Write out each line of the material below exactly as given.

_Provided data_:
BEGIN

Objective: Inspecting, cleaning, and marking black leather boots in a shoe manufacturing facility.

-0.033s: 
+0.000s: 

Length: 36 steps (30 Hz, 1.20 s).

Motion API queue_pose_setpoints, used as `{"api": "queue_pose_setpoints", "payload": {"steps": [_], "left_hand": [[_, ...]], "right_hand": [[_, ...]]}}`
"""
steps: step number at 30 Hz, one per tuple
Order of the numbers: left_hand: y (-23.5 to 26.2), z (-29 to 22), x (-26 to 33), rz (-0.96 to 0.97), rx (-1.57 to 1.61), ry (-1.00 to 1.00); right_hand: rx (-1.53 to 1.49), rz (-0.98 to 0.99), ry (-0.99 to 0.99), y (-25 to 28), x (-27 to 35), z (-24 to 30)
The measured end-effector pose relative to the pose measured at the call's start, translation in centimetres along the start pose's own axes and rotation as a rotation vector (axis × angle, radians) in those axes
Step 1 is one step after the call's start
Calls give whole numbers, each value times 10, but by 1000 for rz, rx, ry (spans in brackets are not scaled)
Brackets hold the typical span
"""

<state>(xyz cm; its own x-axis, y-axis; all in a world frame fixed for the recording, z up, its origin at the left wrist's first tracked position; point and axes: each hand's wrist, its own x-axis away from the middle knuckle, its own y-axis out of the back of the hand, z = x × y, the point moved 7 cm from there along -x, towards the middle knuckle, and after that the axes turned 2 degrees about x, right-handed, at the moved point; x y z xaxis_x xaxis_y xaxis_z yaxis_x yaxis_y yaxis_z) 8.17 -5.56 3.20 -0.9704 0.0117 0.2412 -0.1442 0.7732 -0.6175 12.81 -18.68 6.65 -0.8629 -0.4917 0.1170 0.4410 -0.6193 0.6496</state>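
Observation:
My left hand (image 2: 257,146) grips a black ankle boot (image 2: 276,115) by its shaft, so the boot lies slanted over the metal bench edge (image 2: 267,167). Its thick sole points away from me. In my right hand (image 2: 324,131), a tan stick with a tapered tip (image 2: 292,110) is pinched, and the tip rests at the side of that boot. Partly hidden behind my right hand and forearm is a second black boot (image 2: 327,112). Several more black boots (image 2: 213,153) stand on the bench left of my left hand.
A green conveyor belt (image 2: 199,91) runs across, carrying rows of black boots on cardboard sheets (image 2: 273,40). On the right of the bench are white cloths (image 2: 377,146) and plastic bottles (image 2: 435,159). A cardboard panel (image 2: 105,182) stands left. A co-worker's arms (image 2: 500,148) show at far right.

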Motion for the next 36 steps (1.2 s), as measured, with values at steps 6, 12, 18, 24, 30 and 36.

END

_Answer space_:
Objective: Inspecting, cleaning, and marking black leather boots in a shoe manufacturing facility.

-0.033s: 
+0.000s: 

Length: 36 steps (30 Hz, 1.20 s).

Motion API queue_pose_setpoints, used as `{"api": "queue_pose_setpoints", "payload": {"steps": [_], "left_hand": [[_, ...]], "right_hand": [[_, ...]]}}`
"""
steps: step number at 30 Hz, one per tuple
Order of the numbers: left_hand: y (-23.5 to 26.2), z (-29 to 22), x (-26 to 33), rz (-0.96 to 0.97), rx (-1.57 to 1.61), ry (-1.00 to 1.00); right_hand: rx (-1.53 to 1.49), rz (-0.98 to 0.99), ry (-0.99 to 0.99), y (-25 to 28), x (-27 to 35), z (-24 to 30)
The measured end-effector pose relative to the pose measured at the call's start, translation in centimetres along the start pose's own axes and rotation as a rotation vector (axis × angle, radians) in those axes
Step 1 is one step after the call's start
Calls give whole numbers, each value times 10, but by 1000 for rz, rx, ry (spans in brackets are not scaled)
Brackets hold the typical span
"""

<state>(xyz cm; its own x-axis, y-axis; all in a world frame fixed for the recording, z up, its origin at the left wrist's first tracked position; point and axes: each hand's wrist, its own x-axis away from the middle knuckle, its own y-axis out of the back of the hand, z = x × y, the point moved 7 cm from there along -x, towards the middle knuckle, and after that the axes turned 2 degrees about x, right-handed, at the moved point; x y z xaxis_x xaxis_y xaxis_z yaxis_x yaxis_y yaxis_z) 8.17 -5.56 3.20 -0.9704 0.0117 0.2412 -0.1442 0.7732 -0.6175 12.81 -18.68 6.65 -0.8629 -0.4917 0.1170 0.4410 -0.6193 0.6496</state>
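Observation:
My left hand (image 2: 257,146) grips a black ankle boot (image 2: 276,115) by its shaft, so the boot lies slanted over the metal bench edge (image 2: 267,167). Its thick sole points away from me. In my right hand (image 2: 324,131), a tan stick with a tapered tip (image 2: 292,110) is pinched, and the tip rests at the side of that boot. Partly hidden behind my right hand and forearm is a second black boot (image 2: 327,112). Several more black boots (image 2: 213,153) stand on the bench left of my left hand.
A green conveyor belt (image 2: 199,91) runs across, carrying rows of black boots on cardboard sheets (image 2: 273,40). On the right of the bench are white cloths (image 2: 377,146) and plastic bottles (image 2: 435,159). A cardboard panel (image 2: 105,182) stands left. A co-worker's arms (image 2: 500,148) show at far right.
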
Motion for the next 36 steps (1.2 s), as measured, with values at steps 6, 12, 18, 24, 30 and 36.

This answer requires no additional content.